Give back an exact copy of the listing that follows, without the pictures.

+===+

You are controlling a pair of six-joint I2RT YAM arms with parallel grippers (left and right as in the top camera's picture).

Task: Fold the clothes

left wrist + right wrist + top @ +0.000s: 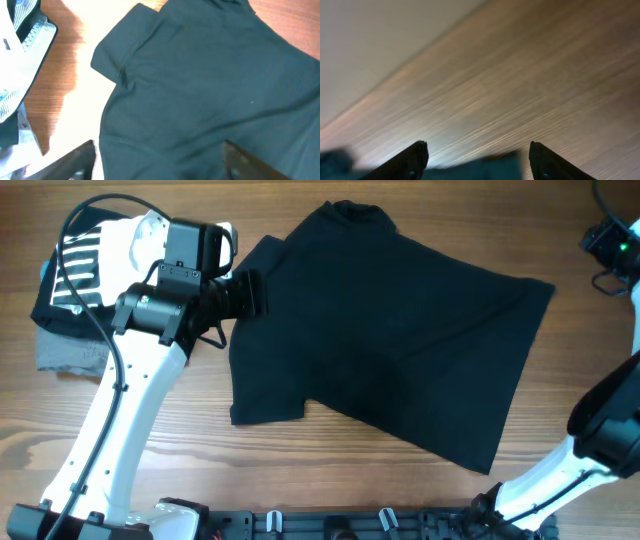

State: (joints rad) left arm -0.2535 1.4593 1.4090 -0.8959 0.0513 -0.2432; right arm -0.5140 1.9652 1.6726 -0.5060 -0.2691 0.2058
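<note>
Overhead, we see the black T-shirt (pixel 390 330) spread flat across the middle of the wooden table (pixel 330 470). Its collar is toward 12 o'clock, and one long straight edge runs down the side toward 4 o'clock. The cloth is mostly smooth, with a sleeve jutting out at about 9 o'clock.

The left gripper (pixel 248 293) sits at that 9 o'clock edge, just over the sleeve. In the left wrist view its two fingers (pixel 75 162) are spread wide, with the dark fabric filling the space below them and nothing pinched. We cannot tell whether the tips touch the cloth.

At 9 o'clock on the table, beyond the left arm (pixel 130 420), a black garment with white stripes (pixel 80 265) lies on a grey folded garment (pixel 70 355), both apart from the T-shirt.

The right arm (pixel 610 430) stands at the table's 4 o'clock corner, clear of the shirt. In the right wrist view the right gripper (pixel 477 145) has its fingers (pixel 415 160) set apart and empty. It faces blurred wood grain, with a dark strip low in the view that we cannot identify.
</note>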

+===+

▶ [ANSWER BELOW]:
You are controlling a pair of six-joint I2RT YAM arms with parallel grippers (left and right as in the top camera's picture).

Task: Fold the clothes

left wrist + right wrist + top @ +0.000s: 

State: (joints rad) left arm -0.2535 1.4593 1.4090 -0.8959 0.0513 -0.2432; right arm -0.5140 1.9652 1.6726 -0.5060 -0.2691 0.2058
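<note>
Overhead, we see the black T-shirt (pixel 390 330) spread flat across the middle of the wooden table (pixel 330 470). Its collar is toward 12 o'clock, and one long straight edge runs down the side toward 4 o'clock. The cloth is mostly smooth, with a sleeve jutting out at about 9 o'clock.

The left gripper (pixel 248 293) sits at that 9 o'clock edge, just over the sleeve. In the left wrist view its two fingers (pixel 75 162) are spread wide, with the dark fabric filling the space below them and nothing pinched. We cannot tell whether the tips touch the cloth.

At 9 o'clock on the table, beyond the left arm (pixel 130 420), a black garment with white stripes (pixel 80 265) lies on a grey folded garment (pixel 70 355), both apart from the T-shirt.

The right arm (pixel 610 430) stands at the table's 4 o'clock corner, clear of the shirt. In the right wrist view the right gripper (pixel 477 145) has its fingers (pixel 415 160) set apart and empty. It faces blurred wood grain, with a dark strip low in the view that we cannot identify.
</note>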

This output is complete as it stands.